Noticias El Periódico Tarija

 

Ella lava la ropa y los platos. Lleva al niño al colegio y lo recoge a las cinco llueva o truene. Prepara la cena y se preocupa de que no falte algo en la nevera. Los sábados sabe lo que toca. Deja que él posea  su cuerpo mientras su alma viaja a una tierra ignota. Y por la tarde, cuando el fútbol gobierna la sala de estar, se mira al espejo y reconoce muy a pesar suyo que ya está harta de esa vida de mierda.

El espejo, mira por dónde, es su confidente. Le devuelve la imagen de quien un día fue ella, alta, orgullosa, joven, guapa, cálida y decente; nada que ver con el guiñapo en que se ha convertido con el paso del tiempo. Ahí están esos islotes oscuros, lóbregos, insondables, repartidos por todo el océano de intolerancia que es su cuerpo. Son recordatorios certeros, precisos, de un matrimonio que sin saber cuándo ni dónde se precipitó al abismo. Porque él no era así, qué va. Él era un señor tan caballeroso como educado, generoso y delicado, trabajador y alegre, solvente y dedicado, hombre de familia intachable de conducta tan seria como responsable. En resumidas cuentas, un buen partido como le dijo su madre. Claro que nada es lo que parece. Bastaron dos meses y un huevo frito apelmazado a una sartén para que surgiera la bestia que llevaba adentro.

Fue aquel un golpe certero, preciso, muy profesional, de los que se aprende viendo al padre de uno, siempre tan eficiente a la hora de poner orden o restablecerlo dado el caso. Un golpe heredado, transmitido de generación en generación para perpetuidad de la esencia y estirpe del macho cabrío. Y ella, claro, no dijo nada. Lloró en la soledad de su habitación preguntándose por qué sin saber entonces que la respuesta estaba en un puntapié a la altura de la canilla, una bofetada de refilón en una oreja, una sarta de improperios bajunos al calor de dos coñacs y un carajillo cargado de desprecio, y en un alarde de autoridad una expulsión de casa aduciendo cierto presunto desliz con un joven vecino que se dedicaba a pintar mujeres con la mirada triste y perdida.

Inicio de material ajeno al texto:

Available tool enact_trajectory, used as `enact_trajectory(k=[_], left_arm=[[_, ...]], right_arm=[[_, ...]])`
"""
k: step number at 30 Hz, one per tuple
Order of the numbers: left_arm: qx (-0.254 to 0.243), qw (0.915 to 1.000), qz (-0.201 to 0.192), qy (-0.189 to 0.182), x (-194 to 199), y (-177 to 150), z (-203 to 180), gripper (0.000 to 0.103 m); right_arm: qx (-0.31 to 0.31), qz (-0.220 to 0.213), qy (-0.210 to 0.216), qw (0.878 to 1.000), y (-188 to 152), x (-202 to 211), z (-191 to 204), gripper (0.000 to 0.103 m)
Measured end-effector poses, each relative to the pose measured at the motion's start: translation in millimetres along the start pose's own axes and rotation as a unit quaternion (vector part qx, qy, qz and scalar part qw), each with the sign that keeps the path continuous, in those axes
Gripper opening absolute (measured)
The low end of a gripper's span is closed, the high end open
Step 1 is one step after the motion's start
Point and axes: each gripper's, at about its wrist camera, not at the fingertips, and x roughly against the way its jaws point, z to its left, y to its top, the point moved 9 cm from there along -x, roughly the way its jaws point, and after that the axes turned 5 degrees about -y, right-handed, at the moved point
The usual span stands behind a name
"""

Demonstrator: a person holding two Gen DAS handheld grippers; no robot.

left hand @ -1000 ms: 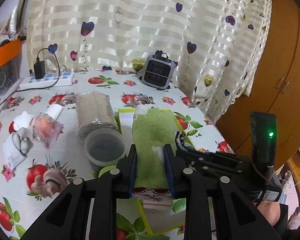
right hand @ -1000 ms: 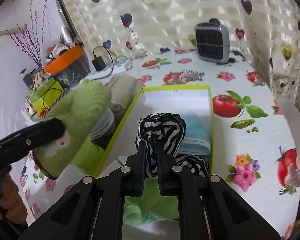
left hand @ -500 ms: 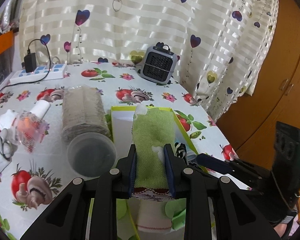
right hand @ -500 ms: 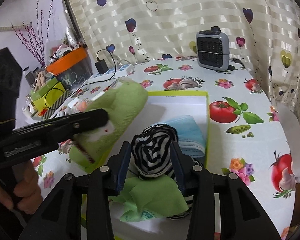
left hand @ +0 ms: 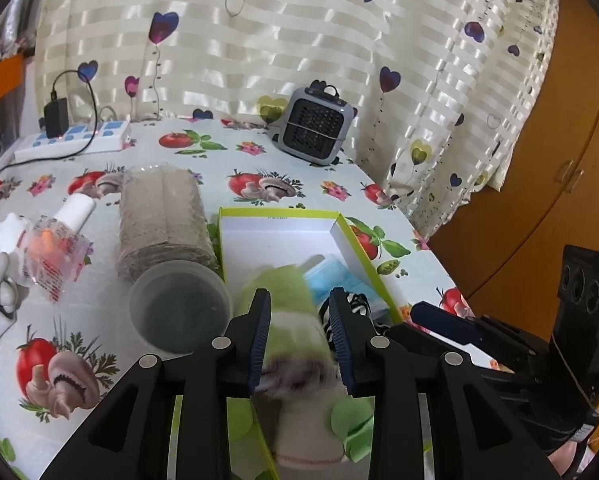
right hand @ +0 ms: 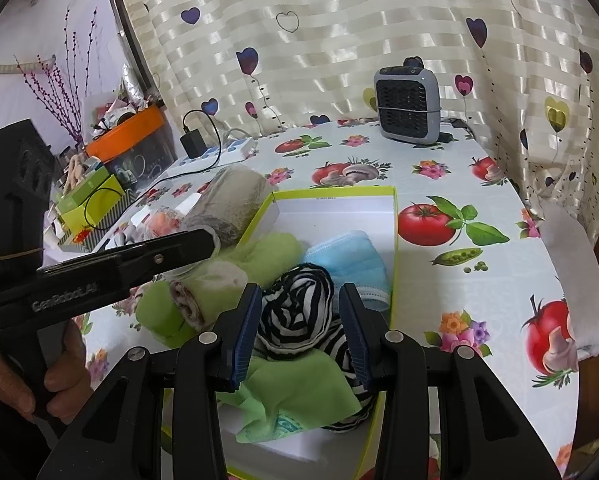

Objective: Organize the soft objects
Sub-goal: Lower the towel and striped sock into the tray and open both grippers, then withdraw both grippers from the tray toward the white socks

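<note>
Left wrist view looks down on the left gripper, whose jaws have just been opening around the green sock. The sock is blurred and sits between the pads, which look to stand just clear of it, so I judge this to be the drop-off step: the sock is being let go into the lime-edged box. In the right wrist view the same sock is a soft roll with a pale patterned cuff, draped across the box's left wall, partly in and partly hanging outside. The right gripper has its jaws wide, just opened, with the black-and-white striped sock lying loose between them, on a flat green cloth and beside a blue face mask in the box. Next, probably, the left gripper should finish spreading and pull back without snagging the fabric; the roll may then need a nudge inward, since it could slide off the wall onto the tablecloth.
</note>
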Motion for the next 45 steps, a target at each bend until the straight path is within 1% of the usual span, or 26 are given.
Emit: enact_trajectory(k=[3, 8, 11, 14, 26, 34, 45], left_arm=[[-0.010, 0.9999, -0.004, 0.002, 8, -2, -4, 0.028], [-0.015, 0.9998, 0.008, -0.008, 15, -15, -8, 0.028], [-0.017, 0.9998, 0.002, -0.008, 24, -18, -10, 0.028], [-0.021, 0.9998, -0.006, -0.002, 34, -19, -10, 0.028], [-0.024, 0.9995, -0.017, 0.013, 62, -31, -10, 0.028], [-0.018, 0.9993, -0.023, 0.022, 75, -35, -4, 0.028], [-0.005, 0.9988, -0.028, 0.040, 88, -41, 14, 0.028]], right_arm=[[0.001, -0.001, -0.001, 1.000, -2, 4, 2, 0.042], [-0.001, -0.001, -0.003, 1.000, -4, 9, 1, 0.042], [-0.001, -0.003, -0.004, 1.000, -5, 13, 2, 0.042], [0.003, -0.004, -0.003, 1.000, -6, 19, 8, 0.042], [0.029, -0.014, 0.006, 0.999, -8, 38, 33, 0.042], [0.043, -0.016, 0.011, 0.999, -9, 44, 47, 0.042], [0.059, -0.015, 0.019, 0.998, -11, 45, 63, 0.042]])
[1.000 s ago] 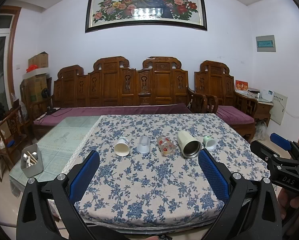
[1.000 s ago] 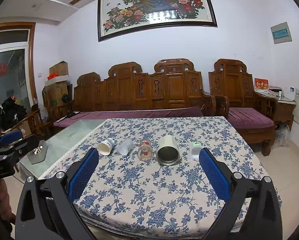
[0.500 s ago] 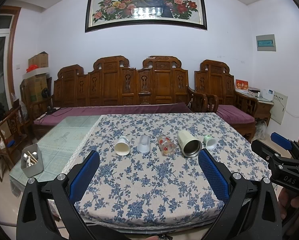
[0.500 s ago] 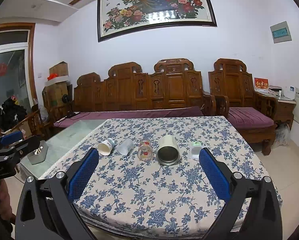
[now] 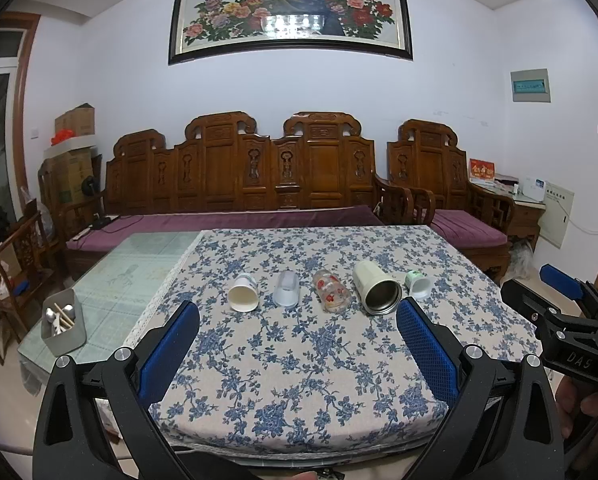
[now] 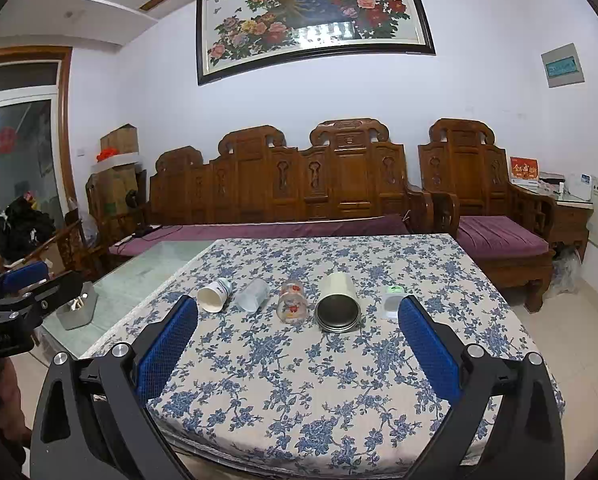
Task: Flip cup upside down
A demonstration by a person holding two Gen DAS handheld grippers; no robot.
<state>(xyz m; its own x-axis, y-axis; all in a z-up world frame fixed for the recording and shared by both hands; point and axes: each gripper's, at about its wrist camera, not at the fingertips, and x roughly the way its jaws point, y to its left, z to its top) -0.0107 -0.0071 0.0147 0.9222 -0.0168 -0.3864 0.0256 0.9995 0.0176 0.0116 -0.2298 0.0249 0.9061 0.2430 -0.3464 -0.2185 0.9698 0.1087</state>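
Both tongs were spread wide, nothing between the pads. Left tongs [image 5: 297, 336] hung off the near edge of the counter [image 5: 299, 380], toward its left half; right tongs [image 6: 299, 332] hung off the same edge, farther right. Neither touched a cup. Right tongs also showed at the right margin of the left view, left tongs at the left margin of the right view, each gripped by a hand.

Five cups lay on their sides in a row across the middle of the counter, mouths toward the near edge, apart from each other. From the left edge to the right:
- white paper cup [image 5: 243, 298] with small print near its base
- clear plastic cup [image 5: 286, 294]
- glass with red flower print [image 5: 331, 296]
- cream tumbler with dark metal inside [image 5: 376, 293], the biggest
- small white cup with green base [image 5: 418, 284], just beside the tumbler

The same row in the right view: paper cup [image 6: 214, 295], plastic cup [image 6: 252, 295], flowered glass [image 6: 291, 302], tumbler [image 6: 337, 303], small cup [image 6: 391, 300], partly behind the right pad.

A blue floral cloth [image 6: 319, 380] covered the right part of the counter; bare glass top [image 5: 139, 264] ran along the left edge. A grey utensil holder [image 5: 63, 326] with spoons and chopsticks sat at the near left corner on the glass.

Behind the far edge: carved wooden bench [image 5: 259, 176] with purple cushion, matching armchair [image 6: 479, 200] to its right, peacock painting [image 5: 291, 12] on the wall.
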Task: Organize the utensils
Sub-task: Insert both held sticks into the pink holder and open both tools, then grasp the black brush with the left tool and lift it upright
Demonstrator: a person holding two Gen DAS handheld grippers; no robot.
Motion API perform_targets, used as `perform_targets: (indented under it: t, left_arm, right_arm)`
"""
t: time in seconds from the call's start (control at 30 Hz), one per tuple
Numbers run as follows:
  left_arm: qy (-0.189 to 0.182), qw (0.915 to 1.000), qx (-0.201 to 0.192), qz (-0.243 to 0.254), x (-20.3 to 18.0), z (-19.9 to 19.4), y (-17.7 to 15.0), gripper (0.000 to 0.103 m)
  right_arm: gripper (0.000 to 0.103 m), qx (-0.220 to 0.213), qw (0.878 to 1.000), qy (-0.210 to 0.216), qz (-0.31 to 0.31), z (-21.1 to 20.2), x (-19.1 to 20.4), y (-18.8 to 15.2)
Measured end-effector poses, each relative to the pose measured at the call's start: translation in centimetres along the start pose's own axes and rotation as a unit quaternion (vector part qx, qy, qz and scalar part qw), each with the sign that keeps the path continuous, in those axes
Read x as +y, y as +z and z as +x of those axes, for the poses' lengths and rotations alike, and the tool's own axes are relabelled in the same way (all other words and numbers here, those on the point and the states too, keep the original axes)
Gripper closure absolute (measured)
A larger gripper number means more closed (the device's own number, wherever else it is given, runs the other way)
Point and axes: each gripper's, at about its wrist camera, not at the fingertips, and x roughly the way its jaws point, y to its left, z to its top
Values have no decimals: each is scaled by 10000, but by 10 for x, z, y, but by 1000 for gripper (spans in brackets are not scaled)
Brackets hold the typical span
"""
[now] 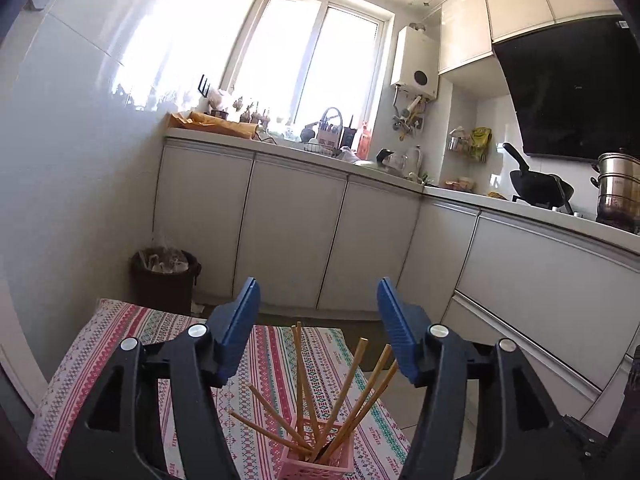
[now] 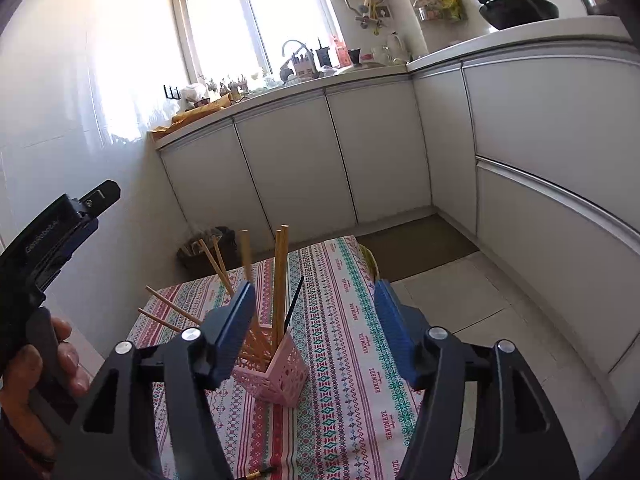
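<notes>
A pink lattice holder point(image 2: 276, 376) stands on the striped tablecloth point(image 2: 352, 344) and holds several wooden chopsticks point(image 2: 280, 276) and one thin dark stick point(image 2: 294, 302). My right gripper point(image 2: 314, 304) is open and empty, raised above the holder. My left gripper point(image 1: 318, 304) is open and empty, above the same holder point(image 1: 320, 460) with its chopsticks point(image 1: 348, 384) fanned out. The left gripper's body point(image 2: 52, 248) shows at the left of the right wrist view, held by a hand. A dark-tipped utensil point(image 2: 262, 473) lies on the cloth near the bottom edge.
White kitchen cabinets point(image 1: 288, 224) run along the back and right. A dark waste bin point(image 1: 164, 276) stands on the floor by the wall beyond the table. A wok point(image 1: 540, 186) and a steel pot point(image 1: 618, 184) sit on the counter at right.
</notes>
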Motion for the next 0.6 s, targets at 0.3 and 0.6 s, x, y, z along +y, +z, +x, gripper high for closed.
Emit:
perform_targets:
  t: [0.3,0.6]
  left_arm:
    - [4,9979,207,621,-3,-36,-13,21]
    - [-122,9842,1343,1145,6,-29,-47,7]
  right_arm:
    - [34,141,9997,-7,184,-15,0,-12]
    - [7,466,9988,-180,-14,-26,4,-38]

Por eso ella ha esperado que llegara a casa, le besase en la frente como de costumbre, y abriera el periódico en la cocina esperando la cena. Viéndolo así, abatido por las circunstancias, refugiándose en las penas ajenas transmitidas por las noticias, soñando con acertar la quiniela y cambiar su maldita suerte, rascándose la nuca al no saber cómo llegar a fin de mes, ella sabe que el momento ha llegado. Le dedica la mejor de sus sonrisas, abre un sobre de sopa de pollo con fideos, su favorita, y saca de su corazón un hálito de esperanza para decirle:

-¿Sabes cariño? Tengo una sorpresa para ti. Estoy segura de que te va a encantar.

Él farfulla algo así como “ah, qué bien” sin despegarse de la clasificación tras la última jornada de liga.

Y ella que ha aprendido que los huevos no se le peguen a la sartén, la tortilla no quede cruda y la sopa bien espesa, abre un frasco que contiene todas las esencias que la conducen a la libertad, vacía su contenido en el agua que comienza a hervir y echándole un vistazo a su marido, torturador, carcelero y lo siguiente, suspira hondo y musita “hasta luego Ángel, demonio mío”.